Unbidden, but very welcome nonetheless, a freshly pressed copy of the third edition of Ian Norman and Iain Ryrie’s edited The Art and Science of Mental Health Nursing: a Textbook of Principles and Practice has arrived on my desk. This is a mighty tome indeed, and this latest version promises to cement the book’s status as a ‘must have’ for pre-registration students of mental health nursing.

A rather earlier text I also have a copy of is The Handbook for Attendants on the Insane, which Peter Nolan tells us was first published in 1885. This was the first book produced in the UK for the express purpose of instructing people we now uniformly call mental health nurses, and was produced at the instigation of the Medico-Psychological Association (MPA). The MPA later became the Royal Medico-Psychological Association, and eventually the Royal College of Psychiatrists.

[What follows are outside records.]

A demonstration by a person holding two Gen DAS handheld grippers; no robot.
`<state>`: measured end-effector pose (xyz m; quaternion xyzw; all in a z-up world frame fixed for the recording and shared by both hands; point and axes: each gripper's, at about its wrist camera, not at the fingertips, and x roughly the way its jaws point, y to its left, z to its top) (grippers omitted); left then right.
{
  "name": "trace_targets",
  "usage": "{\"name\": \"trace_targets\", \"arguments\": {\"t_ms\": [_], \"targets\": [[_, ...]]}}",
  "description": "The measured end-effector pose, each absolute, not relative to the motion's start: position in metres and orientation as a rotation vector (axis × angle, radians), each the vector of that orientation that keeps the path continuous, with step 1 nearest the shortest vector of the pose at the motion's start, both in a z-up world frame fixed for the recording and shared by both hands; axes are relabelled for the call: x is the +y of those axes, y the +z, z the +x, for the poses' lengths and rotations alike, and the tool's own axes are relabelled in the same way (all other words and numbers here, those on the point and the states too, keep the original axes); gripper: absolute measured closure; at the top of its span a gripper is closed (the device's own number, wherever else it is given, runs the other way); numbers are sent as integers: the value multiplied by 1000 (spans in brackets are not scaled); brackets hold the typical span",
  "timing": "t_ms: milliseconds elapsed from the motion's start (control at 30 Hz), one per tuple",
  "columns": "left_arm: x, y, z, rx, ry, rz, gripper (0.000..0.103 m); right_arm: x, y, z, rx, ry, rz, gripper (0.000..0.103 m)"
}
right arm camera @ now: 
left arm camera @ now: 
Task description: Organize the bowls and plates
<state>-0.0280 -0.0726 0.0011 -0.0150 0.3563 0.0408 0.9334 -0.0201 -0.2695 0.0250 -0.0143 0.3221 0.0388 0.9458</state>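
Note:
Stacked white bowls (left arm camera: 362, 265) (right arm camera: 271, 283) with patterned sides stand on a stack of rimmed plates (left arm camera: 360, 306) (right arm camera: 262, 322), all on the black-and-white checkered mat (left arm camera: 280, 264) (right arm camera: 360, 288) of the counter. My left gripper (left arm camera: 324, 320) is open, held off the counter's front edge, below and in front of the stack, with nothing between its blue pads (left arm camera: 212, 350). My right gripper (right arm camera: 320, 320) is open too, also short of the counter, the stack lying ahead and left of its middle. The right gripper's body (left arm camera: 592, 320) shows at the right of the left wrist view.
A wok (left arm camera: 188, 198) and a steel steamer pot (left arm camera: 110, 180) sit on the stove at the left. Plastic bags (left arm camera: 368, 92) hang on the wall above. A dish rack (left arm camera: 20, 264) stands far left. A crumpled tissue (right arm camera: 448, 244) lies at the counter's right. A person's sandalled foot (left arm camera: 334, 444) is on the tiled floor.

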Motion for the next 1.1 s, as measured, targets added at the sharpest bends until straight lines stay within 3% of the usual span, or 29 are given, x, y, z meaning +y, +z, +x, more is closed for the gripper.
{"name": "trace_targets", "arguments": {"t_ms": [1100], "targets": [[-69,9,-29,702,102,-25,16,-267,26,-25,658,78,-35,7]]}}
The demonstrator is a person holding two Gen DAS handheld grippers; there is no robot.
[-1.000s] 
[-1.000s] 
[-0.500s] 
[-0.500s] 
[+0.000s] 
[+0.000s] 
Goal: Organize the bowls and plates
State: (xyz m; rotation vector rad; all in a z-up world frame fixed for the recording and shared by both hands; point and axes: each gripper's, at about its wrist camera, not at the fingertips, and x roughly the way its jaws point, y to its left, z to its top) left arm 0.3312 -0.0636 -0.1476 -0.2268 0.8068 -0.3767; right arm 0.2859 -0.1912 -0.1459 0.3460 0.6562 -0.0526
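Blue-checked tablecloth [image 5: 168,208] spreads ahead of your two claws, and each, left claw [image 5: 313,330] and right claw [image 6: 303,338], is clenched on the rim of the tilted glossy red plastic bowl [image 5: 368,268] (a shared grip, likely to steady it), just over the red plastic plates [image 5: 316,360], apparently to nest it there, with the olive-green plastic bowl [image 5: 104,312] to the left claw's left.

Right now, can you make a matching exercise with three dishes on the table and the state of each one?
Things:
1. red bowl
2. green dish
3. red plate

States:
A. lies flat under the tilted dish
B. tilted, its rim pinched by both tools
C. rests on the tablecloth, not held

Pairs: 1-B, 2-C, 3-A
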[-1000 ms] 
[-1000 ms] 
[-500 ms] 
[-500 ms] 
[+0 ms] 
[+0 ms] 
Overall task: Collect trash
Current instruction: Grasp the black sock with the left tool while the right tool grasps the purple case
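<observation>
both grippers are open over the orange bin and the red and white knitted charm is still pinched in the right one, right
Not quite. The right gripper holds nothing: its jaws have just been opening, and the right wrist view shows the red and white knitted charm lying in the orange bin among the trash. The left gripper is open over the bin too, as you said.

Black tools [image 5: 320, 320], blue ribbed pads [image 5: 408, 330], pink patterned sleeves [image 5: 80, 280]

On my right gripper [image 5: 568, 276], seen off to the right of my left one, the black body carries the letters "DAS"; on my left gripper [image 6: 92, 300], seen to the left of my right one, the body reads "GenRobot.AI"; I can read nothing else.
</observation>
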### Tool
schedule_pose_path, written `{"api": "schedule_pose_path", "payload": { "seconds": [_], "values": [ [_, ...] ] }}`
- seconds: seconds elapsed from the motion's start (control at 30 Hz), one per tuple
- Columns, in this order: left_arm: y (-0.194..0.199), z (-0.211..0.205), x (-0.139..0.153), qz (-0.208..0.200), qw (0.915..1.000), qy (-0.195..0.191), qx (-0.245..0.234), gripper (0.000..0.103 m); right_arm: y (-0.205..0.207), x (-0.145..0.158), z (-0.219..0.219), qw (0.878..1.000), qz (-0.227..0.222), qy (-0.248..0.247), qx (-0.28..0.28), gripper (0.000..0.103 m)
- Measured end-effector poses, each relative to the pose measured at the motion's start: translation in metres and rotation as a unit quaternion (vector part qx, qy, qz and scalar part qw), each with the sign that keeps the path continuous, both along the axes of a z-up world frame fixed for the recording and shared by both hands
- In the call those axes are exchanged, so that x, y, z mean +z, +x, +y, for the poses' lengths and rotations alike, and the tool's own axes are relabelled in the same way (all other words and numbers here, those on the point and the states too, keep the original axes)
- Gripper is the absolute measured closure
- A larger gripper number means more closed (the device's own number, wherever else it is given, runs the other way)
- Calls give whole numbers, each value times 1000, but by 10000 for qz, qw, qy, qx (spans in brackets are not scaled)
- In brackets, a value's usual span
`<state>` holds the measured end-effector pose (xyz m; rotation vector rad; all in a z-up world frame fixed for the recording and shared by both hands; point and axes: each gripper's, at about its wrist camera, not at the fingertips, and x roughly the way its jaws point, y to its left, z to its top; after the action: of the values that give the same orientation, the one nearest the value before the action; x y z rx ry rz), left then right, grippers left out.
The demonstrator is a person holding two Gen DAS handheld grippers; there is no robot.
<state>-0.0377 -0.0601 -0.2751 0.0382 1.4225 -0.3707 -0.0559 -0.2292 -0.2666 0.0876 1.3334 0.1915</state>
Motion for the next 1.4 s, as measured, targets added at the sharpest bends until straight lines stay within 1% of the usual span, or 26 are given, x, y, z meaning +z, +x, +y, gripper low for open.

No sooner had the Red Handbook (as it was often referred to) appeared than questions were being asked about the wisdom of educating attendants. This is a point Henry Rollin makes in this paper marking the centenary of the Handbook’s publication. In this extract, Rollin quotes from an (unnamed) reviewer writing in the Journal of Mental Science (now the British Journal of Psychiatry) in the year the Handbook went to print:

“We are not quite sure ourselves whether it is necessary or wise to attempt to convey instructions in physiology, etc., to ordinary attendants. Will they be the better equipped for their duties for being told that the brain consists of grey and white matter and cement substance?”, writes the anonymous reviewer. He adjusts his elegant pince-nez and continues, “We hardly see what is to be gained by superficial knowledge of this kind”.

Goodness knows what this anonymous reviewer would have made of Norman and Ryrie’s 728 pages of analysis, guidance and instruction, let alone the idea that mental health nurses now have to complete an undergraduate degree in order to register and practice.